US motorcycle fatalities remain high. The 2016 total, revised from last year's post after a database update, is now greater than the previous high reported in 2008. This is due mainly to continued (though slow) growth of the sport. Motorcycle registrations were also at a high in 2016, and vehicle-miles traveled were near a high (2017 regs and VMT are not yet available).

Rider age and sex

Involvement of the Baby Boom generation (now age 53-71) in fatal motorcycle crashes continues to decline, down to 27% in 2017. Millennials (< 34) were a plurality at 36%, and riders under age 21 were < 6%.

Women were < 4% of fatal crash-involved riders, little changed over the past 10 years. If the Motorcycle Industry Council's latest estimate that women are now 20% of motorcycle owners is accurate, they seem to be taking the sport up very capably.

Drinking

The continued decrease of drinking riders in the fatality data is good news. (The "rider drinking" row in the table above reports riders who either had a BAC more than 0 or were judged to have been drinking by the crash investigator.) Note that of those with reported BAC, half were in the highest group, .15+.

Motorcycles involved

Cruisers were the motorcycle style in the greatest percentage of fatal crashes again in 2017, at 40%, sportbikes slightly less at 36%, and touring bikes at 17%. Increasingly popular adventure bikes (hard to isolate because they are usually classified as "enduro" by NHTSA) were no more than 2%.
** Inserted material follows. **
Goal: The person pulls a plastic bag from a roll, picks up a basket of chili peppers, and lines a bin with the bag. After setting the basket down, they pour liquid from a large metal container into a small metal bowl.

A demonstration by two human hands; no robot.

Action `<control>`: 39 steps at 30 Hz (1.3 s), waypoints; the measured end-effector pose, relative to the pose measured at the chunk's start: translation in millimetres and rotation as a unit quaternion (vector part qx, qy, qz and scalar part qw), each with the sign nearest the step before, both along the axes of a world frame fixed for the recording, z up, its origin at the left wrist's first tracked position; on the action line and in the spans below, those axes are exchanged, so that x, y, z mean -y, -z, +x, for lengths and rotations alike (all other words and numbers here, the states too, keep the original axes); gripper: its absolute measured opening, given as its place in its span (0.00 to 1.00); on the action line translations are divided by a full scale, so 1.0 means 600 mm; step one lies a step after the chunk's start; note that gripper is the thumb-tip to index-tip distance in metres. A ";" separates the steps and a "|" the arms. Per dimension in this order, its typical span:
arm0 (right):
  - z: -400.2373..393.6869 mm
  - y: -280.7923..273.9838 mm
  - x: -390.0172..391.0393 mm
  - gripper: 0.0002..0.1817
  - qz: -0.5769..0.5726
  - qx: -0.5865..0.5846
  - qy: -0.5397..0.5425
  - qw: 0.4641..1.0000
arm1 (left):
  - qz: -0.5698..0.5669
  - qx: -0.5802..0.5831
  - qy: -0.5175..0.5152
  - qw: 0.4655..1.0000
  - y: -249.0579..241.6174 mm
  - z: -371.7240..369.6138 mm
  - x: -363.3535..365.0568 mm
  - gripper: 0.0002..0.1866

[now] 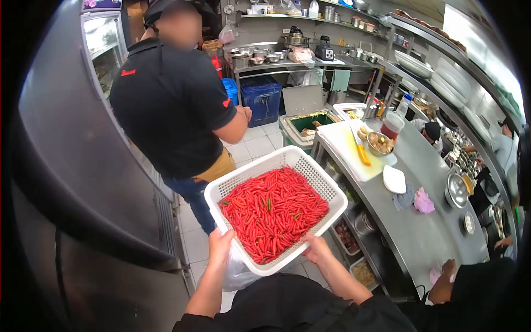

Trikes, which climbed sharply in fatal crash involvement for a few years, were unchanged in 2017. A majority of riders in these crashes are age 60+, and 20% were women.


Have a question about a factor I haven't mentioned, or about your state? Post it up and I'll dig up the answer if I can.


Edited by - DataDan on 01/05/2021 1:48 PM

scottrnelson
Advanced Member
6943 Posts
[Mentor]


Meridian, ID
USA

Honda

XR650L, 790 Adv R

Posted - 01/14/2019 :  4:39 PM
Thanks for posting this information.

Out of curiosity, do you know why it takes a whole year for this information to become available?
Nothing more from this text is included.